Spinoza, Etika’da ne der? “affectus, qui passio est, desinit esse passio simulatque eius claram et distinctam formamus ideam.” Yani bize acı veren duygular, onun berrak ve kesin bir resmini çizdiğimiz anda acı olmaktam çıkar.
Kendisine dürüst ve Tanrı’yla arasındaki misaka sadık kalmayı başarmış bir insanın ruhu, iç bütünlüğe sahiptir. Böyle bir ruh, uzaktan daima göz kamaştırır.

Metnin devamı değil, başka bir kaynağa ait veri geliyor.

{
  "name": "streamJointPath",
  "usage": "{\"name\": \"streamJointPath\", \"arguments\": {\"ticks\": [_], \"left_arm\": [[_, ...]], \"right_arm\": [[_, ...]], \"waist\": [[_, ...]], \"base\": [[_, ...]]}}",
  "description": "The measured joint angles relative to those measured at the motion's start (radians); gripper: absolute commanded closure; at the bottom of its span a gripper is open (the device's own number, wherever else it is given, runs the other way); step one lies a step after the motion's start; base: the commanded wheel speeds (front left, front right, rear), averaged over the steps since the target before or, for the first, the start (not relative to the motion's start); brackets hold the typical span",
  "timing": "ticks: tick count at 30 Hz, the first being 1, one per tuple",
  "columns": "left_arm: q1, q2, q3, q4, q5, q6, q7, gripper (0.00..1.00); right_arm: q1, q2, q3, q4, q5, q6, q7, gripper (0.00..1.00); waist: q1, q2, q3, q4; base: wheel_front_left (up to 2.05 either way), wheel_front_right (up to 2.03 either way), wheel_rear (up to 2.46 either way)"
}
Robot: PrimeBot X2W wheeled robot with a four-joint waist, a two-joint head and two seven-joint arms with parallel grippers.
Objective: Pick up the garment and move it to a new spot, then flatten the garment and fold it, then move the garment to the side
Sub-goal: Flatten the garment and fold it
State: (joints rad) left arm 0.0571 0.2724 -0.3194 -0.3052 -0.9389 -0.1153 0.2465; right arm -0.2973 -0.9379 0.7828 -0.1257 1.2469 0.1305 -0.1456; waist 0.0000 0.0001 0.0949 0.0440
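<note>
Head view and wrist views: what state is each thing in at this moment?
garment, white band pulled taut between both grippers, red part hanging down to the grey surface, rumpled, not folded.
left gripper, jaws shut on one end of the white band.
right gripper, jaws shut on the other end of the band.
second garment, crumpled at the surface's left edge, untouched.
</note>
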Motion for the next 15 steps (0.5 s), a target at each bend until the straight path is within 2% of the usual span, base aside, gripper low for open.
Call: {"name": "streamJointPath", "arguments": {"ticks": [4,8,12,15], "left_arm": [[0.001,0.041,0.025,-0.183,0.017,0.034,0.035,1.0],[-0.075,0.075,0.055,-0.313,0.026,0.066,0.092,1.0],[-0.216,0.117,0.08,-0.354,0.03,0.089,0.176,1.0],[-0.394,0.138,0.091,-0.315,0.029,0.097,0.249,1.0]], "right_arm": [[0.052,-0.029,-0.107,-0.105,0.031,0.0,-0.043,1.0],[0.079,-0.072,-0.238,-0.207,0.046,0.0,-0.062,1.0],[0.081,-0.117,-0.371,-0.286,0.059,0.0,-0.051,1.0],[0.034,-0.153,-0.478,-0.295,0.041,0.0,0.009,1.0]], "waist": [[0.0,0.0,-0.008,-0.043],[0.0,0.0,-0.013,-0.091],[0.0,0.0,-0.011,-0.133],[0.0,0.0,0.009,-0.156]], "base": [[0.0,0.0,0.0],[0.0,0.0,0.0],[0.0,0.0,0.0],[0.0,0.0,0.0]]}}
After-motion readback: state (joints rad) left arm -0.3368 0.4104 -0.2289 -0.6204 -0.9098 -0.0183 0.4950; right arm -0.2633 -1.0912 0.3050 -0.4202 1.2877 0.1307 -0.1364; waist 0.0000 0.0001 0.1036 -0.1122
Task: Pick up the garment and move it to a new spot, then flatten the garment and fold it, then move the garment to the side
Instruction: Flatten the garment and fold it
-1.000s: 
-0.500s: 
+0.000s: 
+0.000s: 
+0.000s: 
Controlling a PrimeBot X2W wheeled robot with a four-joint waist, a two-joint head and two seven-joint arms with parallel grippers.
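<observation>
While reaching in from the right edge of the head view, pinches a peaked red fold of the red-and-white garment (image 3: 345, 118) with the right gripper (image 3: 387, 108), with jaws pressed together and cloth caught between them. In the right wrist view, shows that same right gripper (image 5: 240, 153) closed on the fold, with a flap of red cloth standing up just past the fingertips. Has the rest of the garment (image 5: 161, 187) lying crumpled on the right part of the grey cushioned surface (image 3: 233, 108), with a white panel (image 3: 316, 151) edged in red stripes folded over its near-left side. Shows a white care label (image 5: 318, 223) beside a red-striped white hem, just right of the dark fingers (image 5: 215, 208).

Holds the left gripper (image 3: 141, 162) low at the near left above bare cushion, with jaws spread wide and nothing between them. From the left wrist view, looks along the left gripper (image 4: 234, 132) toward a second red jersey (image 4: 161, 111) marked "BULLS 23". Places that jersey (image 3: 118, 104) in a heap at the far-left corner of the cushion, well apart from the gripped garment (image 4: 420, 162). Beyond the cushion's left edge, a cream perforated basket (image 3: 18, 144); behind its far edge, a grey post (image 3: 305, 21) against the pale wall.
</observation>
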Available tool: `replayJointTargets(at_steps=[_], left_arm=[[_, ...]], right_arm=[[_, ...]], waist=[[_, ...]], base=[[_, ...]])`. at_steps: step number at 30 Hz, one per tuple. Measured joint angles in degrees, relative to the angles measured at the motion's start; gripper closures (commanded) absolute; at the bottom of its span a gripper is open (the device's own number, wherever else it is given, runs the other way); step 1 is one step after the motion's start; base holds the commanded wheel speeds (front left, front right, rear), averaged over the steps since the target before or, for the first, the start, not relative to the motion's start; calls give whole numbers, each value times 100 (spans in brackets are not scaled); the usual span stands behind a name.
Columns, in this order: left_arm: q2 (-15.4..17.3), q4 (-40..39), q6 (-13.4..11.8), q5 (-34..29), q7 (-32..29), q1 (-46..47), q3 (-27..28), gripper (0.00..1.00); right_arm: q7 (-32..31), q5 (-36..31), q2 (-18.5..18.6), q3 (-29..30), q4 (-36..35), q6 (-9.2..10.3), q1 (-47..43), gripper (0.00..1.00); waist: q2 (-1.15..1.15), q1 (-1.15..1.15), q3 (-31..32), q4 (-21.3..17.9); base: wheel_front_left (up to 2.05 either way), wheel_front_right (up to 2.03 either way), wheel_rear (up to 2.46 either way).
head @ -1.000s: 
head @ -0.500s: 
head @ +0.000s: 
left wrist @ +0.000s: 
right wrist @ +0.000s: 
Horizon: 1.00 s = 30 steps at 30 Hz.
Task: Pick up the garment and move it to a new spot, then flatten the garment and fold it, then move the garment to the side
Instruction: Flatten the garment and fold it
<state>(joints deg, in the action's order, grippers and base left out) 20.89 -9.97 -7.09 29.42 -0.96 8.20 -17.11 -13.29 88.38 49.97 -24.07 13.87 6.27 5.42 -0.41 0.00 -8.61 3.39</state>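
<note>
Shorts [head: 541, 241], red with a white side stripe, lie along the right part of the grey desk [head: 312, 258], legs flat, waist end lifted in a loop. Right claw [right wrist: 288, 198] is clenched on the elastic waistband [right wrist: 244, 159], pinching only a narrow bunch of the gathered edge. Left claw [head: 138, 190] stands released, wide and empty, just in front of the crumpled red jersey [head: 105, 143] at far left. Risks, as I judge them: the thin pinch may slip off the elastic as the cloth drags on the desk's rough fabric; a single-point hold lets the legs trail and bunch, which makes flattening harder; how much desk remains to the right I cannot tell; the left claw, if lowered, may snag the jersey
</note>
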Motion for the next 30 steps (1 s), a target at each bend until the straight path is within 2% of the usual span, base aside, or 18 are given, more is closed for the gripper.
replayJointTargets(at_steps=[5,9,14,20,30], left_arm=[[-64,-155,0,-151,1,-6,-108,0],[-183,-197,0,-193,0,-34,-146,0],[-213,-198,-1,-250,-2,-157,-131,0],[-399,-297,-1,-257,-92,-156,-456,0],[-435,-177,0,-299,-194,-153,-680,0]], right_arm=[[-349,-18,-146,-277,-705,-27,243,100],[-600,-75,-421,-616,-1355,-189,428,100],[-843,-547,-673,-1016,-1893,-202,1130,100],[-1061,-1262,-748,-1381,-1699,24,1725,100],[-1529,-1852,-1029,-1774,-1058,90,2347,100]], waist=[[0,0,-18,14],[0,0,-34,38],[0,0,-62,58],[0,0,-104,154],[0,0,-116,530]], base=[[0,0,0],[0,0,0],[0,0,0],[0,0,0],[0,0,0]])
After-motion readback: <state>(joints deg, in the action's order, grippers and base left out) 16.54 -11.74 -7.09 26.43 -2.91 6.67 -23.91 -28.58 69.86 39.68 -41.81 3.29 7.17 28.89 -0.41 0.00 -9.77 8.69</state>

Sevgi, zekayı büyüten tek duygudur. İnsan kalbiyle kendisine değecek, onu kendi varlığı içinde doğru bir biçimde görecek, onunla olacak birini arıyor. Sevginin içimize girmesine izin vermemiz gerek. Gözlerinde ışıltıyla bize bakmakta olan kişinin bu sevgisini ne kadar alıyoruz içeri? Onun bizi sevmesine izin verebiliyor muyuz? Bu dünyada insanın uğrayacağı en büyük kötülüklerden biri, kayıtsız kalınmaktır. Görünmez ve duyulmaz olmak. Biri varlığımıza bir yankı, acımıza bir cevap versin isteriz. Bazı yaralar iyileşmez, sadece anlaşılmak ister. Ancak anlaşıldıklarında geçip giderler, hatta başkalarının acılarını ifade edebilmeleri için bir kanal oluşturarak. Vermek almaktır.